A type-checking square dance puzzle

Here’s a square dance puzzle I tweeted about the other day: how many permutations of [Initially, Finally, Stable, Echo, Tandem, Mix] are valid square dance calls?

To explain the puzzle, here’s some terminology:

Calls are certain square dance instructions, like Mix or Hinge.
Concepts are functions that take a call and return another call, like Stable or Tandem.
Metaconcepts are functions that take a concept and return another concept, like Initially, Finally, or Echo.

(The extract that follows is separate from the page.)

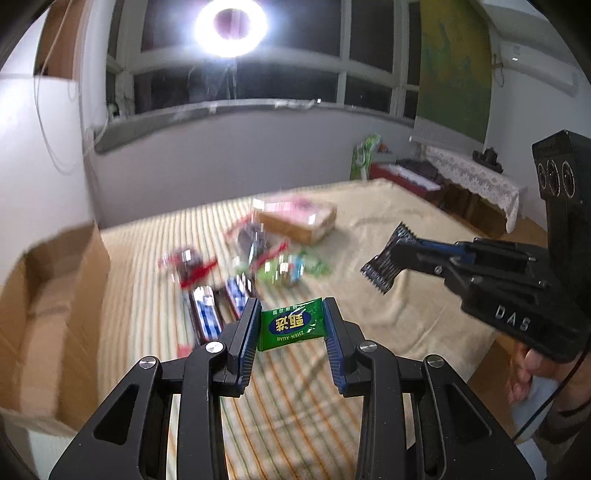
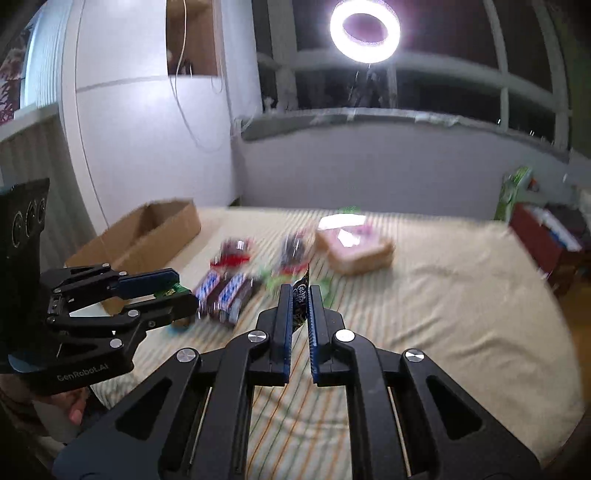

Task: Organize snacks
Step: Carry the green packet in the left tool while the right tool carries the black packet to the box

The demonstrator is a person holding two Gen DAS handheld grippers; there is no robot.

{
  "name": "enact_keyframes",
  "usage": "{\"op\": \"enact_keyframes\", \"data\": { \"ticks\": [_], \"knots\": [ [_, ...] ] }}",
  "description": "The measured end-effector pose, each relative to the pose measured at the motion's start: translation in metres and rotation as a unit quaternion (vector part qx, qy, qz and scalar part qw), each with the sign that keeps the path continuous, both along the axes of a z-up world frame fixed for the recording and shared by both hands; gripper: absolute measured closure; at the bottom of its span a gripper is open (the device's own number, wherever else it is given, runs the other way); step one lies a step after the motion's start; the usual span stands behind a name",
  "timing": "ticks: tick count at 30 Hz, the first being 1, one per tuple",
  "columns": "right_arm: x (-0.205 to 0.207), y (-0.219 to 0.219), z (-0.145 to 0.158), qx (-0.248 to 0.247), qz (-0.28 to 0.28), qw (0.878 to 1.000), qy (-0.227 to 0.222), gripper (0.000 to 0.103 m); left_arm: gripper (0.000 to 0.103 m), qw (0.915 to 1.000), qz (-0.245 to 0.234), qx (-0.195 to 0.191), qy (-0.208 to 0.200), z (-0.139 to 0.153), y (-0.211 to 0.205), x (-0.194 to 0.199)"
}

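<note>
A small green snack packet [image 1: 291, 324] with blue print is pinched between the pads of my left gripper [image 1: 291, 314], lifted above the striped bedspread. The right wrist view shows that gripper [image 2: 173, 291] at the left with a bit of the green packet [image 2: 170, 291] showing. My right gripper [image 2: 300, 295] is shut on a thin black snack packet [image 2: 301, 293] held edge-on; in the left wrist view the black packet [image 1: 386, 264] sticks out of the right gripper [image 1: 400, 254] in mid air. Loose snacks [image 1: 243, 266] lie blurred on the bed beyond both grippers.
An open cardboard box [image 1: 48, 314] sits at the bed's left side, its far end [image 2: 147, 236] seen in the right wrist view. A wrapped bread pack [image 2: 354, 247] lies further back. A ring light [image 1: 231, 26] glares at the window. A person's hand [image 1: 528, 373] holds the right gripper.
</note>
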State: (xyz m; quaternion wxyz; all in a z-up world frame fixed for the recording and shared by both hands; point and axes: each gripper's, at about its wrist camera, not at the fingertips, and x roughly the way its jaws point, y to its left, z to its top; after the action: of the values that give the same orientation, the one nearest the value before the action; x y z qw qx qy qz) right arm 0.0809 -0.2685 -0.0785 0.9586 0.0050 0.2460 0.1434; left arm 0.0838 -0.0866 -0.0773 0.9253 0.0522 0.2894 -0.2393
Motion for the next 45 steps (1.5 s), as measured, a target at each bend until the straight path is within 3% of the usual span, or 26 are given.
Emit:
{"op": "enact_keyframes", "data": {
  "ticks": [6, 12, 21, 28, 35, 39, 45],
  "knots": [
    [-0.011, -0.002, 0.018, -0.010, -0.009, 1.000, -0.012, 0.096, 0.071, 0.9990, -0.001, -0.007, -0.045, 0.039, 0.001, -0.008],
    [-0.013, 0.015, 0.015, -0.016, 0.000, 1.000, 0.000, 0.096, 0.071, 0.9985, 0.012, -0.011, -0.052, 0.041, 0.015, -0.011],
    [0.001, 0.090, 0.021, -0.027, 0.058, 0.998, 0.003, 0.096, 0.071, 0.9953, 0.064, -0.030, -0.066, 0.047, 0.075, -0.015],
    [0.016, 0.174, 0.031, -0.028, 0.143, 0.989, -0.008, 0.096, 0.071, 0.9868, 0.139, -0.034, -0.076, 0.049, 0.143, -0.018],
    [0.029, 0.236, 0.040, -0.020, 0.207, 0.978, -0.024, 0.096, 0.071, 0.9716, 0.219, -0.033, -0.083, 0.056, 0.205, -0.023],
    [0.037, 0.248, 0.046, -0.015, 0.218, 0.975, -0.031, 0.096, 0.071, 0.9676, 0.233, -0.032, -0.092, 0.065, 0.218, -0.022],
    [0.053, 0.255, 0.036, -0.014, 0.222, 0.975, -0.014, 0.096, 0.071, 0.9680, 0.229, -0.030, -0.097, 0.066, 0.219, -0.005]
  ]
}}
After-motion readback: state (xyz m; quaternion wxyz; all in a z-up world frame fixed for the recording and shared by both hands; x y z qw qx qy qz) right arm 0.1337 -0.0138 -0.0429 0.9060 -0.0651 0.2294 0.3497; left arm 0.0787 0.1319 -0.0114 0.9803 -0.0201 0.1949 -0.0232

Functions are written before what they’re applied to, like how, in math, we write $f(x)$ to mean the function $f$ applied to an input $x$ . For example:

Echo is a metaconcept, and Tandem is a concept. Applying Echo to Tandem gives Echo Tandem, which is also a concept.
Echo Tandem is a concept, and Mix is a call. Applying gives Echo Tandem Mix, which is also a call.
Finally is a metaconcept, and Stable is a concept, so Finally Stable is a concept.
Initially is a metaconcept, and Finally Stable is a concept, so Initially Finally Stable is a concept.
Initially Finally Stable is a concept, and Echo Tandem Mix is a call, so Initially Finally Stable Echo Tandem Mix is a call.

Metaconcepts can only be applied to concepts, and concepts can only be applied to calls. There’s only one way to read Initially Finally Stable Echo Tandem Mix that follows these rules, and it’s ((Initially (Finally Stable)) ((Echo Tandem) Mix)).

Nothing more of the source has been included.